=== EXERCISE AIM ===
Your answer should be the lines of the data below that contain "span".

+-------+

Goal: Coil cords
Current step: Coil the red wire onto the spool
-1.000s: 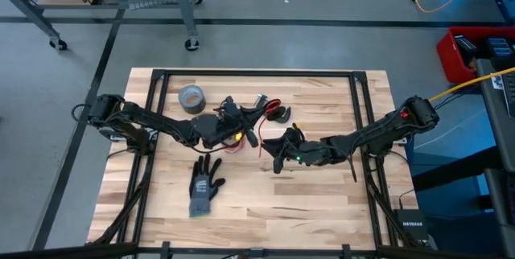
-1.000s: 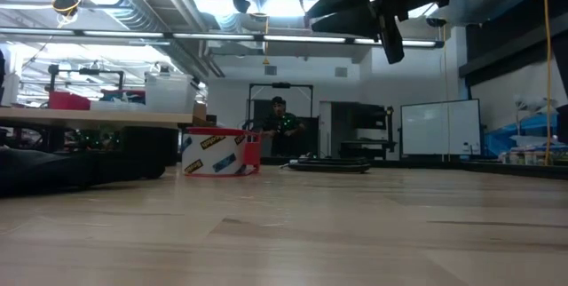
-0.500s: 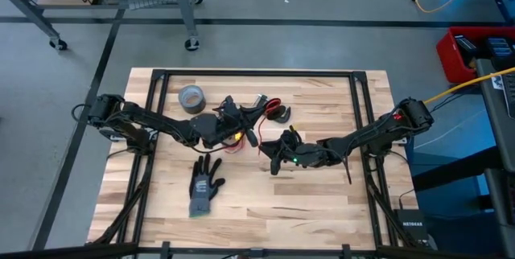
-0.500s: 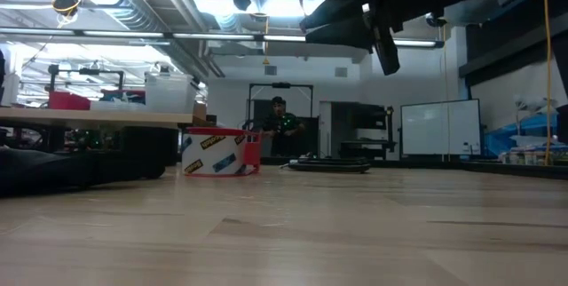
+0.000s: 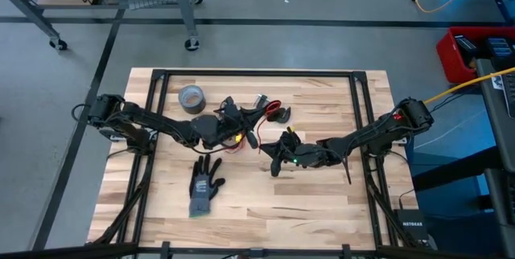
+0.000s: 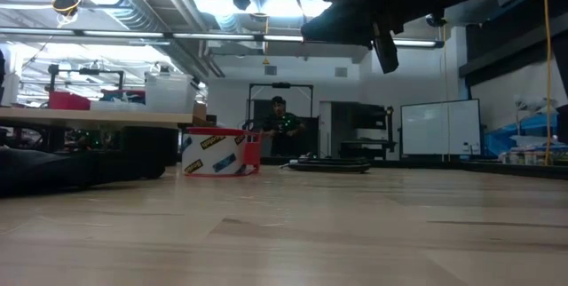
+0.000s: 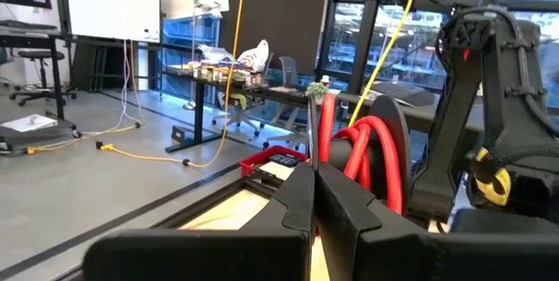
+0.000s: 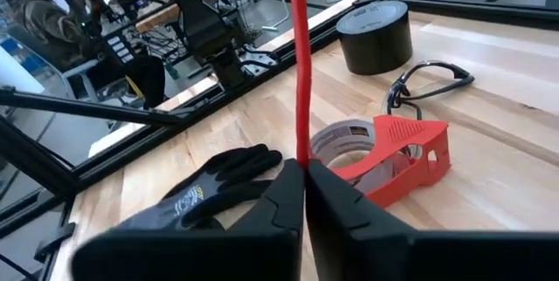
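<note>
Both grippers, the left gripper (image 7: 313, 181) and the right gripper (image 8: 303, 181), have their jaws clamped on the red cord (image 8: 299, 63) above the worktop (image 5: 265, 203), so winding seems in progress; next probably another loop.

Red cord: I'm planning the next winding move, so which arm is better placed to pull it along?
Likely the right. Its gripper is shut on the red cord, which runs taut. The left gripper grips the bundled loops, better suited to anchoring.
</note>
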Motion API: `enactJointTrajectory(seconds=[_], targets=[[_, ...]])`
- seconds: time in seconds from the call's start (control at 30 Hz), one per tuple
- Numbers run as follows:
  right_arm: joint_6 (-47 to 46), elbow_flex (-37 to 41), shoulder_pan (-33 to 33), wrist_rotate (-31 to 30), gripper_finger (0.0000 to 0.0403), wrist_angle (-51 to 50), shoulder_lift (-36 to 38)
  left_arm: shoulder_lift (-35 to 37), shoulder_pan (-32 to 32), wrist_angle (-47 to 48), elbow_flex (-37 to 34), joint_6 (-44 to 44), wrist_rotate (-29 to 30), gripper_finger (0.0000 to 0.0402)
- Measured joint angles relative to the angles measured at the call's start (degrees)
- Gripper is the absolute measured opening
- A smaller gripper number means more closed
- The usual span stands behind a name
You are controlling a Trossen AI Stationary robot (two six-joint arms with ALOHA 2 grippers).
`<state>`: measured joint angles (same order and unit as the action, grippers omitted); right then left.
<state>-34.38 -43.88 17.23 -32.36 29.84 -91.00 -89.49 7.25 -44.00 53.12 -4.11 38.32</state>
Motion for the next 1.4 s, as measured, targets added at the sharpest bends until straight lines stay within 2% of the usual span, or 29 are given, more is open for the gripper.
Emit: enactJointTrajectory(seconds=[0.13, 0.37, 0.57, 0.83, 1.03, 1.2, 1.4], targets=[[0.16, 0.0, 0.0, 0.0, 0.0011, -0.72, 0.0, 0.0, 0.87, 0.18, 0.0, -0.01, 0.01, 0.0], [-0.01, 0.0, 0.0, -1.06, 0.0004, -8.72, 0.36, 0.0, 2.29, 1.51, -0.02, 1.18, 0.03, 0.0], [0.16, 0.0, 0.0, -4.89, 0.0004, -18.3, 4.21, 0.0, 2.92, 6.04, -0.04, -0.27, 2.71, 0.0], [0.4, 0.0, 0.0, -11.32, 0.0002, -30.71, 10.42, -0.02, 3.09, 11.32, -0.07, -3.59, 2.71, 0.0], [0.4, 0.0, 0.0, -13.64, 0.0002, -34.81, 12.54, 0.0, 3.99, 12.17, -0.07, -4.07, 2.39, 0.0], [0.39, 0.0, -0.02, -11.97, 0.0005, -34.37, 12.7, 0.0, 4.02, 12.11, -0.04, -3.66, 2.39, 0.0], [0.14, 0.0, -0.02, -2.58, 0.0022, -33.8, 12.7, 0.0, 3.26, 11.84, -0.04, -2.94, 2.41, 0.0]])
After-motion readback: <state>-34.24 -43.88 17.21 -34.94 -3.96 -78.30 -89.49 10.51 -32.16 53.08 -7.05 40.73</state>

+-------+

=== ANSWER SPACE ===
- The usual span stands behind a name
Motion for the next 1.4 s, as measured, targets added at the sharpest bends until straight lines stay within 2% of the usual span, or 29 are given, more is open for the gripper.

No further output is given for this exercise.